Supplied information START

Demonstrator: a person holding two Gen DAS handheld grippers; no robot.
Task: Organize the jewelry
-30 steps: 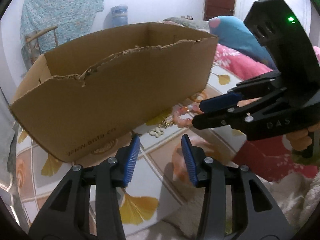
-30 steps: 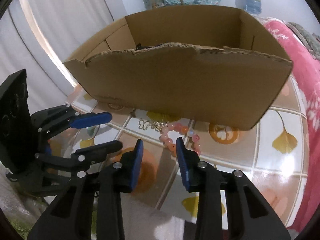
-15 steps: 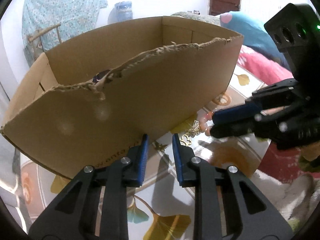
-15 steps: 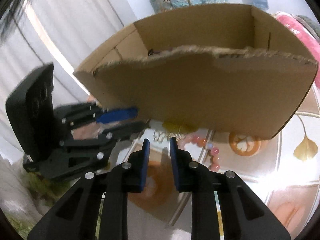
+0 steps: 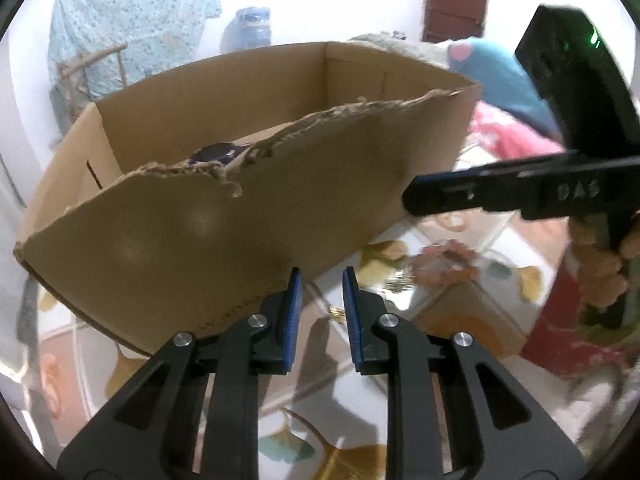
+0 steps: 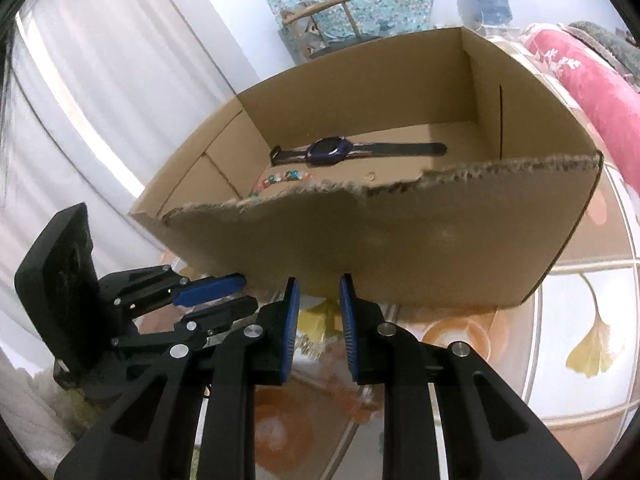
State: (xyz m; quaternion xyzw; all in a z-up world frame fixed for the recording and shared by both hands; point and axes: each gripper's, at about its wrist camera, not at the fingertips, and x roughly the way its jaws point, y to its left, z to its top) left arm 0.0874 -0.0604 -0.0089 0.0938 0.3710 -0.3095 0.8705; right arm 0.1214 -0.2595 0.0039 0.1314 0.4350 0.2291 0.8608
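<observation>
A torn-edged cardboard box (image 6: 400,248) stands on the patterned table. Inside it lie a dark wristwatch (image 6: 332,150), a coloured bead bracelet (image 6: 280,182) and a small ring (image 6: 372,176). In front of the box a pink bead bracelet (image 5: 444,264) and a gold chain (image 5: 396,284) lie blurred on the table. My left gripper (image 5: 320,300) sits low by the box's front wall, jaws narrowly apart with nothing pressed between them. My right gripper (image 6: 318,312) hovers over the pink bracelet, also narrowly apart with nothing gripped. Each gripper shows in the other's view: right gripper (image 5: 412,200), left gripper (image 6: 246,292).
The table top (image 6: 592,360) has a tile and ginkgo-leaf pattern. White curtains (image 6: 100,100) hang at the left, pink bedding (image 6: 592,92) lies at the right. A chair under patterned cloth (image 5: 120,40) and a water jug (image 5: 248,28) stand behind the box.
Both pairs of jaws have narrowed. Both grippers came closer to the box front. The right wrist view now looks over the torn edge into the box, showing the watch.
</observation>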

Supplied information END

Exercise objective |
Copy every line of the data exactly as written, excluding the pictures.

Task solution |
Demonstrator: a person holding two Gen DAS handheld grippers; no robot.
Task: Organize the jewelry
-30 steps: 
-30 steps: 
-15 steps: 
-15 steps: 
+0 steps: 
+0 steps: 
State: (xyz m; quaternion xyzw; all in a z-up world frame fixed for the recording and shared by both hands; point and axes: each gripper's, at about its wrist camera, not at the fingertips, and x roughly the way its jaws point, y to its left, z to its top) left arm 0.0874 -0.0604 -0.0089 0.0938 0.3710 -0.3095 0.8705; right arm 0.1214 -0.2595 0.0039 0.1314 0.4350 0.2291 0.8608
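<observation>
A torn-edged cardboard box (image 6: 400,248) stands on the patterned table. Inside it lie a dark wristwatch (image 6: 332,150), a coloured bead bracelet (image 6: 280,182) and a small ring (image 6: 372,176). In front of the box a pink bead bracelet (image 5: 444,264) and a gold chain (image 5: 396,284) lie blurred on the table. My left gripper (image 5: 320,300) sits low by the box's front wall, jaws narrowly apart with nothing pressed between them. My right gripper (image 6: 318,312) hovers over the pink bracelet, also narrowly apart with nothing gripped. Each gripper shows in the other's view: right gripper (image 5: 412,200), left gripper (image 6: 246,292).
The table top (image 6: 592,360) has a tile and ginkgo-leaf pattern. White curtains (image 6: 100,100) hang at the left, pink bedding (image 6: 592,92) lies at the right. A chair under patterned cloth (image 5: 120,40) and a water jug (image 5: 248,28) stand behind the box.
Both pairs of jaws have narrowed. Both grippers came closer to the box front. The right wrist view now looks over the torn edge into the box, showing the watch.
</observation>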

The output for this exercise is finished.